A week of activities has been planned for Barbados that includes an official observance ceremony on Thursday at the monument to the victims that was established at the seafront in Paynes Bay, St James, in 2005 and formally unveiled in the presence of then Cuban President Fidel Castro and CARICOM Heads of Government who were attending an annual summit.
A second monument is currently under construction in Guyana since there were eleven Guyanese victims in addition to the 53 Cubans who perished, as well as five North Koreans.

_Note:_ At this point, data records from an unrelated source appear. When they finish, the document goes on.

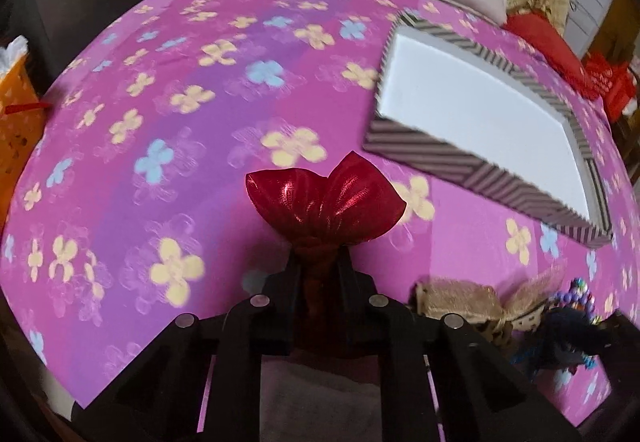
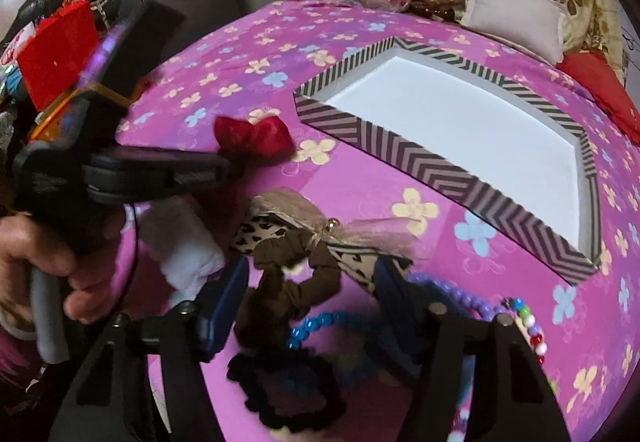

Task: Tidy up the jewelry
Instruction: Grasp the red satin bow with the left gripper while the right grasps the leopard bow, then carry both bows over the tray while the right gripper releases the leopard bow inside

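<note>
Above pink cloth, left gripper (image 1: 319,256) pinches red bow (image 1: 324,198).

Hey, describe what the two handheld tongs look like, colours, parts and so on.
Left tongs: black fingers on black angular brackets with round silver bolt heads; seen from the right wrist view, a black body with orange trim and a grey handle. Right tongs: dark blue finger pads, black brackets, silver bolts.
</note>
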Demonstrator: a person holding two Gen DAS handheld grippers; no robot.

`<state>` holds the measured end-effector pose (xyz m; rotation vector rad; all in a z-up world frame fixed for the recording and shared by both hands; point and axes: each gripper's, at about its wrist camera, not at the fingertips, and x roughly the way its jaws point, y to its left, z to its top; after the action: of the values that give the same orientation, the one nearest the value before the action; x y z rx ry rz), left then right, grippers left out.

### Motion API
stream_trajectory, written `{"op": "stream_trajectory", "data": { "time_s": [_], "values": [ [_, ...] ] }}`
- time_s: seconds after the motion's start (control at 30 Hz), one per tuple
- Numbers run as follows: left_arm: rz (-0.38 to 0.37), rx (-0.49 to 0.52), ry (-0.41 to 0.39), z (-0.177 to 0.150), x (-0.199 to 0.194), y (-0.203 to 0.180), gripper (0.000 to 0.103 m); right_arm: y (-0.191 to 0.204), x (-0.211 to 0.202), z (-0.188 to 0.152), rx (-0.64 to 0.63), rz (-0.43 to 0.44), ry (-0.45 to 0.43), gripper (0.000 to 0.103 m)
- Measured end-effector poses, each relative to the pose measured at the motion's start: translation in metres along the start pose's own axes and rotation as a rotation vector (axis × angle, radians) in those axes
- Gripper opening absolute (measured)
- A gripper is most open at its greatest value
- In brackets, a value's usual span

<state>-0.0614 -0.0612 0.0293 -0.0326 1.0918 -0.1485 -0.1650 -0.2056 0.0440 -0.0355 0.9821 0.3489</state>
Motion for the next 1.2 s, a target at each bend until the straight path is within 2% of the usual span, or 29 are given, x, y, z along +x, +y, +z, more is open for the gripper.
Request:
{"op": "stream_trajectory", "data": {
  "time_s": [0.13, 0.23, 0.33, 0.37, 0.4, 0.43, 0.63, 0.83, 1.2],
  "values": [
    [-0.003, -0.016, -0.017, 0.008, -0.005, 0.008, 0.010, -0.001, 0.015, 0.006, -0.011, -0.018, 0.032, 0.057],
    [-0.007, -0.020, -0.021, 0.009, -0.006, 0.009, 0.010, -0.002, 0.027, 0.008, -0.030, -0.029, 0.061, 0.045],
    [-0.012, -0.022, -0.021, 0.009, -0.007, 0.009, 0.010, -0.001, 0.032, 0.006, -0.066, -0.029, 0.045, 0.039],
    [-0.014, -0.022, -0.021, 0.009, -0.007, 0.008, 0.010, -0.001, 0.032, 0.006, -0.072, -0.031, 0.042, 0.034],
    [-0.014, -0.022, -0.021, 0.009, -0.008, 0.008, 0.010, -0.003, 0.032, 0.006, -0.069, -0.027, 0.038, 0.020],
    [-0.015, -0.023, -0.023, 0.009, -0.009, 0.007, 0.010, -0.005, 0.031, 0.006, -0.063, -0.018, 0.036, 0.014],
    [-0.017, -0.023, -0.045, 0.010, -0.021, 0.003, 0.010, -0.011, 0.007, 0.014, -0.022, 0.029, -0.029, 0.013],
    [-0.016, -0.012, -0.079, 0.016, -0.035, -0.003, 0.010, -0.016, -0.020, 0.032, -0.014, 0.026, -0.100, 0.013],
    [-0.026, 0.020, -0.121, 0.044, -0.042, -0.027, 0.010, -0.058, -0.048, 0.081, 0.039, -0.045, -0.207, 0.013]
  ]
}}
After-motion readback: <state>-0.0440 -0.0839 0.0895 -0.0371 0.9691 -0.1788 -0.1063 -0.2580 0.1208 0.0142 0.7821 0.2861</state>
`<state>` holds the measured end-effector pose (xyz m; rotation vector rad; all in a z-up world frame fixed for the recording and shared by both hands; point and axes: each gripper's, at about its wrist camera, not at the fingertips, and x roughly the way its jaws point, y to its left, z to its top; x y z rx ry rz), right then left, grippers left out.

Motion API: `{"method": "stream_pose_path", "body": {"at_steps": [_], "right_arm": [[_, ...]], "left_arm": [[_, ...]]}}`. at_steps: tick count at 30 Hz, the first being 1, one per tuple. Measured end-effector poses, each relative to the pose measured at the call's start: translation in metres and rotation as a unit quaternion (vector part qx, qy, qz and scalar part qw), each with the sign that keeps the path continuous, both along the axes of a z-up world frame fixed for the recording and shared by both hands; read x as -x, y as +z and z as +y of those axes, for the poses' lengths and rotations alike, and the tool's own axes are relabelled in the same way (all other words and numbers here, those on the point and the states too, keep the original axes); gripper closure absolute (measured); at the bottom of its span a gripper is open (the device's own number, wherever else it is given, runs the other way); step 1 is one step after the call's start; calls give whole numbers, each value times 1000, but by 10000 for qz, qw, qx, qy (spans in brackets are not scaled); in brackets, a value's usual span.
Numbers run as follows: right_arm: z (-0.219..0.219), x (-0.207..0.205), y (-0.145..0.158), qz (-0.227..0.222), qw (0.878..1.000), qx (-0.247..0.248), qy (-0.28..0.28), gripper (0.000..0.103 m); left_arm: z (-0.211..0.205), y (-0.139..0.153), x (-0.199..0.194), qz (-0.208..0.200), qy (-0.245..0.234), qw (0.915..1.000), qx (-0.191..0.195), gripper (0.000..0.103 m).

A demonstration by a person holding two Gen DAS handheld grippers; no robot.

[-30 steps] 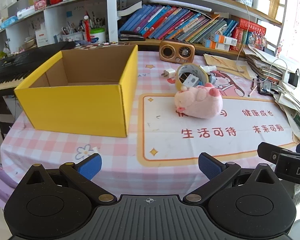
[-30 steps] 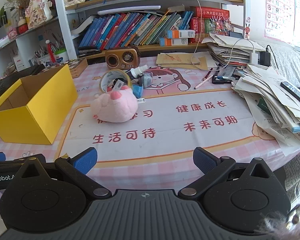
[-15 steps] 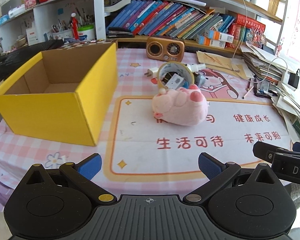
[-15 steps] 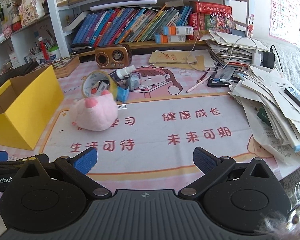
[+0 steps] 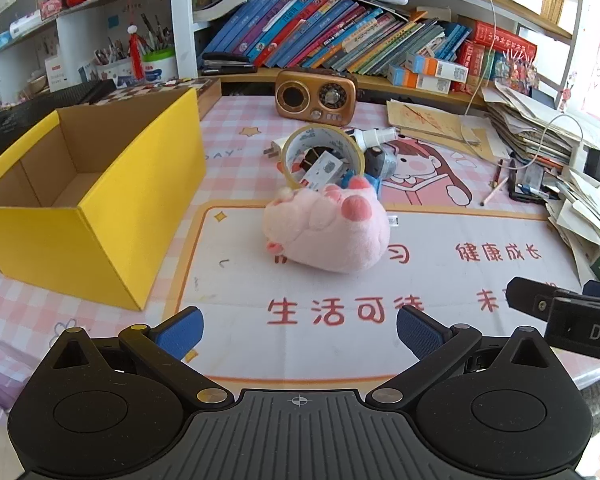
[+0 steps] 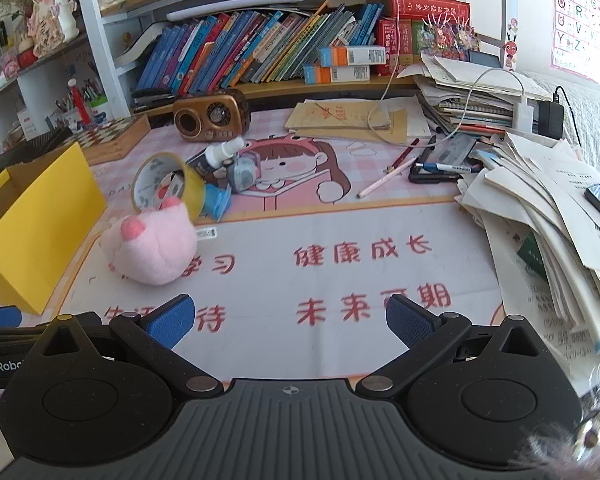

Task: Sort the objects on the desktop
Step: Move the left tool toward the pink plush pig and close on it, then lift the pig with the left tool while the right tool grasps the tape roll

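Note:
A pink plush toy (image 5: 328, 232) lies on the desk mat, also in the right wrist view (image 6: 150, 250). Behind it stands a roll of yellow tape (image 5: 320, 156) with small items, a white spray bottle (image 5: 374, 136) and a blue piece (image 6: 216, 202). An open, empty yellow box (image 5: 88, 200) stands at the left. My left gripper (image 5: 300, 330) is open and empty, short of the plush toy. My right gripper (image 6: 288, 320) is open and empty over the mat, right of the toy.
A brown retro radio (image 5: 316, 98) stands at the back by the bookshelf. Stacked papers (image 6: 548, 224), a pencil (image 6: 384, 178), pens and a charger cable crowd the right side. A black keyboard (image 5: 28, 112) lies behind the box.
Both grippers have moved forward and to the right over the desk; the plush toy and tape now appear closer and the box has shifted left in view. Jaws stay open.

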<state>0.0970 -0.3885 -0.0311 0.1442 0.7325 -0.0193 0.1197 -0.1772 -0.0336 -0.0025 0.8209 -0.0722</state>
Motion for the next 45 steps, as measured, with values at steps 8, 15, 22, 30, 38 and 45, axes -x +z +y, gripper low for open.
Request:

Another major aspect of the programme to commemorate the 35th anniversary is scheduled to take place on October 7 as a collaborative effort between the Cuban embassy in Barbados and the Social Science Faculty of the University of the West Indies, Cave Hill, from 10 a.m. to 1 p.m. at the 3WS pavilion.
That event will feature a panel discussion focused also on the wider implications for security and development in the Caribbean as a consequence of the politics of the notorious terrorist act 35 years ago with links to some hemispheric intelligence agencies and embassies.
This coming Sunday, according to an advisory from the Cuban Embassy, the Caribbean Broadcasting Corporation (CBC) is scheduled to broadcast at 2 p.m. a one-hour documentary titled The Real History Of The Cubana Tragedy and which, it said, “will reveal shocking, striking images”.
Among the masterminds behind the bombing plot were two Cuban émigrés who had obtained Venezuelan citizenship while they plotted terrorist activities in Havana, Santiago (Chile) and other capitals.
They were identified as Orlando Bosch (who recently died in the United States where he had obtained a presidential “pardon” from George Bush, senior) and Luis Posada Carilles.
As if to show contempt, successive Washington administrations had refused demands of Cuban and Venezuelan authorities for the extradition of Bosch and Posada to face trials for their involvement in the Cubana tragedy.
That contempt was to be hilariously demonstrated in relation to Posada (while Bosch astutely kept a very low profile) with American immigration opting to put him on trial for “illegally” entering the “land of the free and home of the brave” instead, of course, facing indictment for murderous terrorist activities.